I was first exposed to Barbour’s work as a graduate student, both at Nazarene Theological Seminary and Claremont Graduate University. His books took science and theology seriously. I read his classic, Issues in Science and Religion (1966), which offered categories of thought still employed by many working in science-and-theology research today.
After completing my Ph.D., I began teaching at Eastern Nazarene College and
was invited by Karl Giberson to write for the newspaper he edited and was
eventually called “Science and Theology News.” My first major story for the
newspaper was an interview of Ian Barbour, whom I called the “Godfather of the
Science and Religion Dialogue.”
More recent students of science and religion cut their teeth in Barbour’s
1989 Gifford Lectures presented in his book, Religion in an Age of
Science. At last count, this book and others Barbour wrote have been used
in 7,500 science-and-religion courses around the world. I have recommended it to
many of my own students.
Among influential ideas he proposed in Religion and the Age of Science
were four ways science and religion relate: 1) they conflict, 2) they are
independent of one another, 3) they are in dialogue, or 4) they can be
integrated. Ian was particularly interested in the possibility of the
integration relationship. Later in his career, Barbour remarked, "Although my
four-fold typology cannot account for all ways to talk about the relation
between science and religion, I believe it remains very valuable as a first-cut.
It is a pedagogical tool to begin to look at the science-and-religion
landscape."
In his book, When Science Meets Religion, Barbour contrasts natural
theology with his preferred view, what he calls a "theology of nature." Natural
theology attempts to prove or establish the existence of God using empirical
science. By contrast, says Barbour, "proponents of a theology of nature draw
extensively from a historic tradition and a worshipping community. But they are
willing to modify some traditional assertions in response to the findings of
science."
In 1999, the John Templeton Foundation awarded Barbour with the Templeton
Prize for Progress in Religion. Barbour gave a sizable portion of the award
money to the Center for Theology and Natural Sciences in Berkeley, California. I
attended a birthday party for Ian at the center soon after. Barbour told
participants that he affirms a theistic view of the world, while affirming
evolution, Big Bang cosmology, and most other major scientific ([evolutionary]) hypotheses. "The
theistic framework I endorse includes order, novelty, and chance," he said. "It
includes purpose, but in an open-ended design for life."

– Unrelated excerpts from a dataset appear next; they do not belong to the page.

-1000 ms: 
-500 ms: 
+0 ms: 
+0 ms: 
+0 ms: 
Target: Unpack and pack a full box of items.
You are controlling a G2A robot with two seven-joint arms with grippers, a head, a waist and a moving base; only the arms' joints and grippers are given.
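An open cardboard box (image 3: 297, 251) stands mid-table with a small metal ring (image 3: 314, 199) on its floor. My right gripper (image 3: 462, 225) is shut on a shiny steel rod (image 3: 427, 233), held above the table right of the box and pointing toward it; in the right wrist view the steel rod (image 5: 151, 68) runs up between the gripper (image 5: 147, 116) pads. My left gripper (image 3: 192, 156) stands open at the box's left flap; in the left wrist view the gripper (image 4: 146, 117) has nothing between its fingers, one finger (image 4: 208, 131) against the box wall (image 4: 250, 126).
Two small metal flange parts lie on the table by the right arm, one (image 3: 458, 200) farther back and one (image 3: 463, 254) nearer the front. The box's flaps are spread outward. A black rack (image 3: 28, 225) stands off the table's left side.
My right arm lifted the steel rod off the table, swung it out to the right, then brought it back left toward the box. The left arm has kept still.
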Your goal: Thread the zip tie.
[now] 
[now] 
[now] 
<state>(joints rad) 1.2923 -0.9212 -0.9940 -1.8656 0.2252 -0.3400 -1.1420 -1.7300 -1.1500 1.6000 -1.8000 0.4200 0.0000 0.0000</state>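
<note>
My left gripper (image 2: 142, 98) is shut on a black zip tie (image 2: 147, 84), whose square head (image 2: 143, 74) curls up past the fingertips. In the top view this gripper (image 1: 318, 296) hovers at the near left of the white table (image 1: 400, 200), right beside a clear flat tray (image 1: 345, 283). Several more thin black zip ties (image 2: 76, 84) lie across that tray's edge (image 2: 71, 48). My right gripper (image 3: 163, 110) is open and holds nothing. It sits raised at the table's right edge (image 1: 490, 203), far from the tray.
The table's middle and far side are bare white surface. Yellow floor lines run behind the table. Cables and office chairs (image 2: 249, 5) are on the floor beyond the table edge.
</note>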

Barbour was one of the clearest representatives of process theology’s
contributions to the science and theology integration. Although not as well
known, his book, Nature, Human Nature, and God, was one of his best and
offered a strong integration of theology and science from a process
perspective.
I am particularly fond of his essay in a book edited by John
Polkinghorne, The Work of Love: Creation as Kenosis. Barbour offers
five reasons Christians should reject a deterministic God and accept instead
that God's power has limits. “To say that the limitation of God’s power is a
metaphysical necessity rather than a voluntary self-limitation," he argues, "is
not to say that it is imposed by something outside God. This is not a Gnostic
or Manichean dualism in which recalcitrant matter restricts God’s effort.”
A festschrift in Barbour’s honor, Fifty Years in Science and Religion, offers a taste of Barbour's influence upon scholars of science
and religion. Edited by Robert Russell, the book's contributors are among the
leading voices at work in the field today. Barbour offers an autobiographical
“Personal Odyssey” in the festschrift, and I recommend it as guide to how Ian
saw his work contributing to the science-and-theology interface.
There is much more that I could say about Ian. He was especially kind to me,
in private correspondence and personal meetings as well as in public endeavors.
He was especially encouraging earlier in my career, and his encouragement
bolstered my confidence as a scholar.
For that and for his life in general, I am so very grateful. I will miss him.
- Tom
- Tom
Ethics in an Age of Technology: Gifford Lectures, Volume Two (The Gifford Lectures 1989-1991, Vol 2) by Ian G. Barbour (Dec 25, 1992)
Fifty Years In Science and Religion: Ian G. Barbour and His Legacy (Ashgate Science and Religion Series) by Robert John Russell (Aug 31, 2004)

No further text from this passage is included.